Scaling with External APIs & Vendors

Scaling a SaaS product that relies on external APIs and vendors can be complex, but it's essential for ensuring seamless functionality and user satisfaction. This blog will explore key considerations and best practices for scaling SaaS products that integrate with third-party and external APIs and vendors. In addition, we'll cover topics such as fallback logic, performance optimization, API management, and vendor management.

Preface

To illustrate, we will use the Wikimedia API to fetch page view counts for a specified period. This scenario can include integration with third-party banks, e-commerce providers, movie review sites, and more. The implementation will be divided into several requirements, including obtaining the top monthly, weekly, and daily views and views within specific date ranges.

Get Top Monthly Views
Get Top Weekly Views
Get Top Daily Views
Get Top Views Between Dates

We'll look at three different time frames for obtaining this information.

Monthly - This is a pre-existing API provided by Wikimedia by using all-days
Weekly - This is not a pre-existing API provided by Wikimedia, so we'll need to query the daily endpoints and aggregate based on the given week.
Daily - This is a pre-existing API provided by Wikimedia.

Tools

LocalStack This blog will focus mainly on architectural strategies and implementation for segregating concerns and priorities of different services. LocalStack provides a means to implement these strategies and preview the resulting improvements locally.
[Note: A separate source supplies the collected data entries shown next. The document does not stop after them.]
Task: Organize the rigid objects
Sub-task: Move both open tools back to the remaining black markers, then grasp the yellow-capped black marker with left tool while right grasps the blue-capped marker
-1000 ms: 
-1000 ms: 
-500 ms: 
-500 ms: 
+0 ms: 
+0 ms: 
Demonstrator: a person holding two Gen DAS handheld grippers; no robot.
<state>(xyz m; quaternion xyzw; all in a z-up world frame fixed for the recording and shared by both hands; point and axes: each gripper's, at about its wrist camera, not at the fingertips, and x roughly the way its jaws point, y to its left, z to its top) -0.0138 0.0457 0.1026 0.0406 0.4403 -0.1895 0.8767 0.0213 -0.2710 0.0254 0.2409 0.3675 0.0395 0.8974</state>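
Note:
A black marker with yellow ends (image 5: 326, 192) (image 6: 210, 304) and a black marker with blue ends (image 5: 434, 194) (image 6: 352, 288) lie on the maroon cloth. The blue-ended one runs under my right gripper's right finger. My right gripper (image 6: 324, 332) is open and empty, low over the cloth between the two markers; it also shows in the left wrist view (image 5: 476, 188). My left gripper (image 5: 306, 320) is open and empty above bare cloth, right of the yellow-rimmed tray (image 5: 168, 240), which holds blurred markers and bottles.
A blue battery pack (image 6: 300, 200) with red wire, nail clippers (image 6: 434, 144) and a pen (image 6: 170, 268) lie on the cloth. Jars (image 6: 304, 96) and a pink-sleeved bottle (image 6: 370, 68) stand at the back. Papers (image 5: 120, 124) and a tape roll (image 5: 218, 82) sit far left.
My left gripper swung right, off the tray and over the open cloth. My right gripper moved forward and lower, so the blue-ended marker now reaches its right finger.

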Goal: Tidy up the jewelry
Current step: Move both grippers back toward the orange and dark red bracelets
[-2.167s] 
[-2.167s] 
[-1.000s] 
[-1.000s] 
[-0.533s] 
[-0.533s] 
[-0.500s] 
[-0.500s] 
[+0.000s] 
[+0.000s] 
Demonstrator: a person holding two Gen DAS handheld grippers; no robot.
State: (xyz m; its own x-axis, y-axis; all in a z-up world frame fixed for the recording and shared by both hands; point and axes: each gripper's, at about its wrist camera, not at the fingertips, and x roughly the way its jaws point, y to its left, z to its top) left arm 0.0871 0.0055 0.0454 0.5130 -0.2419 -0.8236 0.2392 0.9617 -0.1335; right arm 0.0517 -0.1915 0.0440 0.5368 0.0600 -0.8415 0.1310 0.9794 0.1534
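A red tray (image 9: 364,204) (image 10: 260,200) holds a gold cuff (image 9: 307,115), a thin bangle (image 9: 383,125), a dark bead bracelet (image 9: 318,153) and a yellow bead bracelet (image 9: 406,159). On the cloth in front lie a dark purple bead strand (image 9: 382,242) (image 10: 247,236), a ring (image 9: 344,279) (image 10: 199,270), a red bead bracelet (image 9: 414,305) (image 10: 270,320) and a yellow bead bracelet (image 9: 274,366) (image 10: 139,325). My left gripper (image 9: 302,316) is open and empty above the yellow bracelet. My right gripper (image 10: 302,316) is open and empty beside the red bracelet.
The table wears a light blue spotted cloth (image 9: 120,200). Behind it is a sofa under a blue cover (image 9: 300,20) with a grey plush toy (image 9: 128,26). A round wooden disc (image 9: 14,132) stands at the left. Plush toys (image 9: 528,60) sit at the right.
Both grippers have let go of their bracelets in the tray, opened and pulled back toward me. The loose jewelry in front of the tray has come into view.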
Chalice Chalice is a Python-based serverless microframework designed for use with AWS. Using this tool, we can quickly create streamlined APIs, serverless functions, a DynamoDB instance, and an SQS queue.

Getting started

To get started with this API, you must clone the repository to your local machine. You can do this by running the following command in your terminal:

git clone git@github.com:pnwtech/wikipedia.git

Once you have cloned the repository, you must install the required dependencies. Again, using some form of a virtual environment for your dependencies is recommended. You can do this by running the following command in the terminal:

python3 -m venv venv
source venv/bin/activate
pip install -r requirements.txt

From here, there is a python script in the root directory that can be run with the following:

python init.py

This will do the following: Create a DynamoDB local instance based on dynamodb/config.json Create an SQS queue Deploy the growth API (API Gateway & serverless lambda) Deploy the ingestion API (serverless lambda that will listen to the SQS queue)

Strategy

Now that we have the working example at our fingertips let's dive into the implementation strategy.

Parallelizing & Batching

Parallelizing and batching API calls are two techniques commonly used to optimize the performance of API-driven applications.
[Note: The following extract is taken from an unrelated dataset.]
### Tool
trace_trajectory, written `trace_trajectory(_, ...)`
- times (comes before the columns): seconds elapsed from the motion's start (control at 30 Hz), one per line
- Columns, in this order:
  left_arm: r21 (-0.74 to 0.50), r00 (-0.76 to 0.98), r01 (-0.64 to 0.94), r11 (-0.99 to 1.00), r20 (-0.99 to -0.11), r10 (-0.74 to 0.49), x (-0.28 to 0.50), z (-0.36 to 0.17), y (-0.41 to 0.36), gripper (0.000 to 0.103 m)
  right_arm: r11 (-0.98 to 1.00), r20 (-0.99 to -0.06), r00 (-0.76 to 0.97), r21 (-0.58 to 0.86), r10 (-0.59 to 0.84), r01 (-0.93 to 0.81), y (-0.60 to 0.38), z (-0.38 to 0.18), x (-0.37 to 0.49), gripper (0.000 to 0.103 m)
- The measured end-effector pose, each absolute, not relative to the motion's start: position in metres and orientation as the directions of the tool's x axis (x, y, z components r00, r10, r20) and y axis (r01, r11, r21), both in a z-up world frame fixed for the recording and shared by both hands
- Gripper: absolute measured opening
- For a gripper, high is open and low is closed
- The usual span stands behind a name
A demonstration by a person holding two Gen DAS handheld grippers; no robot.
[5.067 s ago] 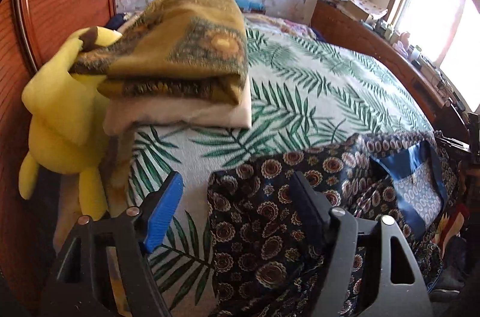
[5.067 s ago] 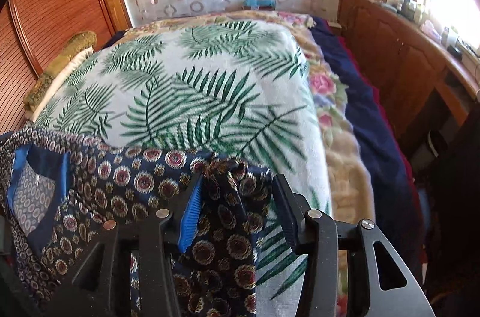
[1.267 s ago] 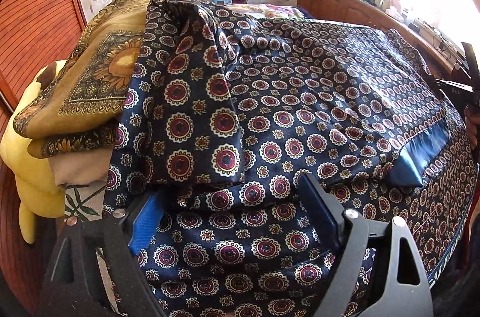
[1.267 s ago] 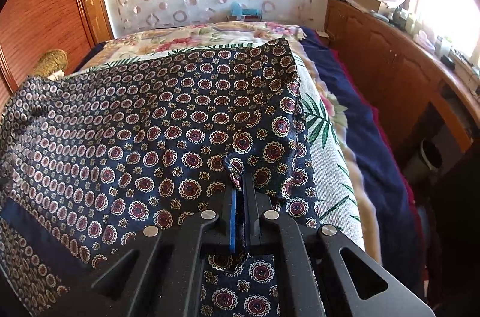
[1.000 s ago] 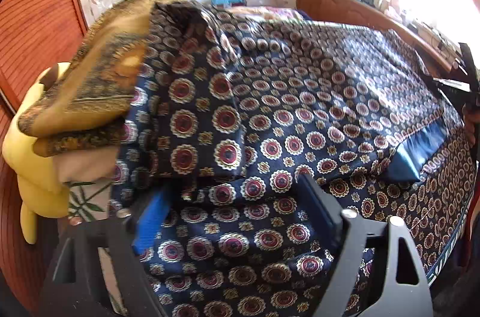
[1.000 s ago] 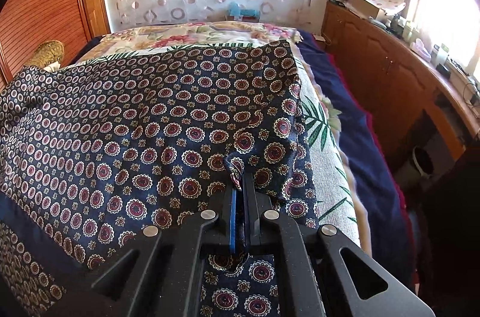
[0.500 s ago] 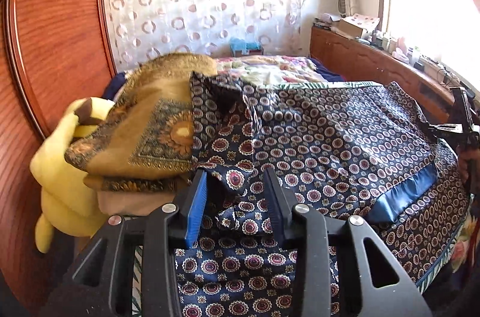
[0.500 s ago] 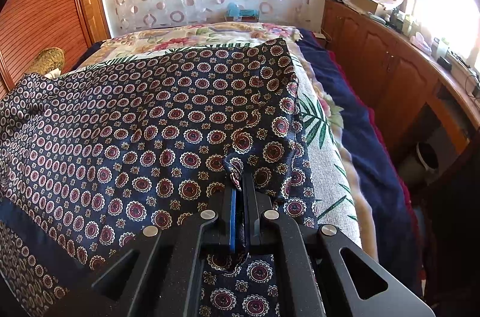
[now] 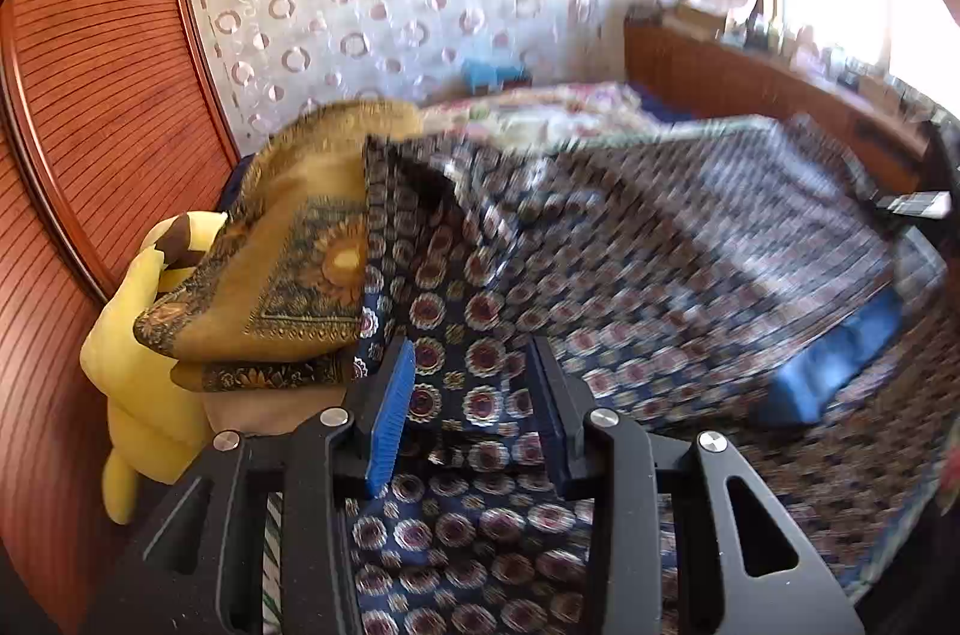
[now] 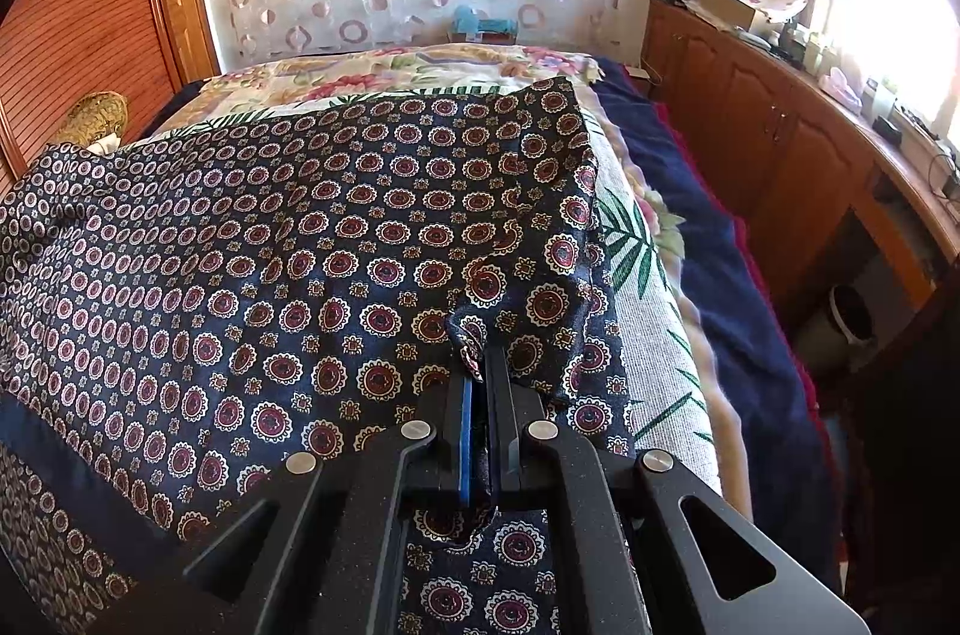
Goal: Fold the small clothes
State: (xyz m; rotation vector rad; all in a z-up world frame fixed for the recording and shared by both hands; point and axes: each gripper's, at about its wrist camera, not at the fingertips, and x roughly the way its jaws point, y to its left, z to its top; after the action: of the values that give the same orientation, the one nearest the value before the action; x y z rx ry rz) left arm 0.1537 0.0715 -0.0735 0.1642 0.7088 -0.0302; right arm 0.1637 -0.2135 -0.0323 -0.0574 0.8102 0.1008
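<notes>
On the bed [image 10: 672,383], navy patterned garment [image 10: 300,245], right hand-held gripper [image 10: 477,383] clamped on its fold, left hand-held gripper [image 9: 474,395] gripping bunched cloth.

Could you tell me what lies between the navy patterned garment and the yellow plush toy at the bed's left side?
In the left wrist view, a folded mustard-gold cloth lies between the navy patterned garment and the yellow plush toy.

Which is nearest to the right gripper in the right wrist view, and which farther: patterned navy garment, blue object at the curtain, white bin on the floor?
1. patterned navy garment: pinched in the right gripper.
2. white bin: floor, right.
3. blue object: far end, below the curtain.
</notes>
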Motion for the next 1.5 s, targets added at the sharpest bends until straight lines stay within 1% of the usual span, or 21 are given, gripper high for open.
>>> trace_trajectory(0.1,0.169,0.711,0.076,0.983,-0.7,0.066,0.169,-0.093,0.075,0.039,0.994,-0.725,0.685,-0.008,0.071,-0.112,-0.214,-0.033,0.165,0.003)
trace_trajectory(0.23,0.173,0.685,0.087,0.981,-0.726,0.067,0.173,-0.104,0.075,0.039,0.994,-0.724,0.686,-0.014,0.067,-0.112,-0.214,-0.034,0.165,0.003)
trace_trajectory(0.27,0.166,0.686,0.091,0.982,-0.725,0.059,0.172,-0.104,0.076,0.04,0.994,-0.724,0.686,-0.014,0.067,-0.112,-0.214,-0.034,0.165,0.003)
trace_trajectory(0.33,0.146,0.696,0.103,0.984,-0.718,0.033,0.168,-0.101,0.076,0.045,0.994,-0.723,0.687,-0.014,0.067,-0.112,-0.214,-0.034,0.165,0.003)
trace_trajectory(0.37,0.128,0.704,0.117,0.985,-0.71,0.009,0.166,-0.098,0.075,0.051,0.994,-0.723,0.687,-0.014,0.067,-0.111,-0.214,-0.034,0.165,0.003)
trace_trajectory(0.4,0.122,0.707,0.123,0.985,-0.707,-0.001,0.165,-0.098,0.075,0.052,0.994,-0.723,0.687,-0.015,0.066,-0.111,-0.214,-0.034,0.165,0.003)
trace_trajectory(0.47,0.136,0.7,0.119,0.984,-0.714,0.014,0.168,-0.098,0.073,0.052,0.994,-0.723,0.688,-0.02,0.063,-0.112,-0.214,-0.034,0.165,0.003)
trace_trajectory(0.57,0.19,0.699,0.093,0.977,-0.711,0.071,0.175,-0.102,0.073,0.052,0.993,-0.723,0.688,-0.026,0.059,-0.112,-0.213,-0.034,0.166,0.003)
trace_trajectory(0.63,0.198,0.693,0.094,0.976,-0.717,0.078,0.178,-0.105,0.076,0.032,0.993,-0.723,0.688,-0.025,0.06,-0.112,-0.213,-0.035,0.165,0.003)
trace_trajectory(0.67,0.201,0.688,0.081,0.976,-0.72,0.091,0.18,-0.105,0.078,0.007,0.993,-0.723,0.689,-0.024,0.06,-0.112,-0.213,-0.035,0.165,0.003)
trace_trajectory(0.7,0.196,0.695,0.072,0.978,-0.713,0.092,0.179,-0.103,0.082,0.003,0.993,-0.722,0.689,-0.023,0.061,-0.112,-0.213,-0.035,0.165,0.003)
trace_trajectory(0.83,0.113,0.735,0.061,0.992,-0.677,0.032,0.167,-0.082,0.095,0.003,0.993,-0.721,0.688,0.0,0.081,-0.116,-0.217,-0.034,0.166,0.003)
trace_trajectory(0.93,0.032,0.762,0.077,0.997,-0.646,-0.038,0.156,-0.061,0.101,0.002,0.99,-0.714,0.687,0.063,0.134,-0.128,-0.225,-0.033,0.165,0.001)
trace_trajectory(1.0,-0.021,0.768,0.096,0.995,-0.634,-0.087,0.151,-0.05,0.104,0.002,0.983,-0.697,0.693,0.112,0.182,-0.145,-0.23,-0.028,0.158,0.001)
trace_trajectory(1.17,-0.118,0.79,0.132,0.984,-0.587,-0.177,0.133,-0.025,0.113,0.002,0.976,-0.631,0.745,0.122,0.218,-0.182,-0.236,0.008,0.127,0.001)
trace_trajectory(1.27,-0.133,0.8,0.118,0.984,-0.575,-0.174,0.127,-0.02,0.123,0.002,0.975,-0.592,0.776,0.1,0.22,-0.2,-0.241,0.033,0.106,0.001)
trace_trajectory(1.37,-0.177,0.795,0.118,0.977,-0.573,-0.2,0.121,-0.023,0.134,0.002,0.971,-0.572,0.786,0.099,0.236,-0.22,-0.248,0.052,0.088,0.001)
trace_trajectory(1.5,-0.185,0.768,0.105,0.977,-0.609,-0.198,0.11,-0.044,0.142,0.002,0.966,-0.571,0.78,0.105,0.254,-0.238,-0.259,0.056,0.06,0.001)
Parallelizing API calls involves sending multiple requests simultaneously instead of waiting for one request to finish before sending the next one. This can lead to faster response times and increased throughput, especially in scenarios where many API calls need to be made. Parallelization can be implemented using multithreading, multiprocessing, or asynchronous programming models.

In our particular example, for the weekly top views request, we know that we will always need to request seven separate resources (each day to aggregate for the weekly top views). So, instead of waiting for each request to complete, let's parallelize these requests!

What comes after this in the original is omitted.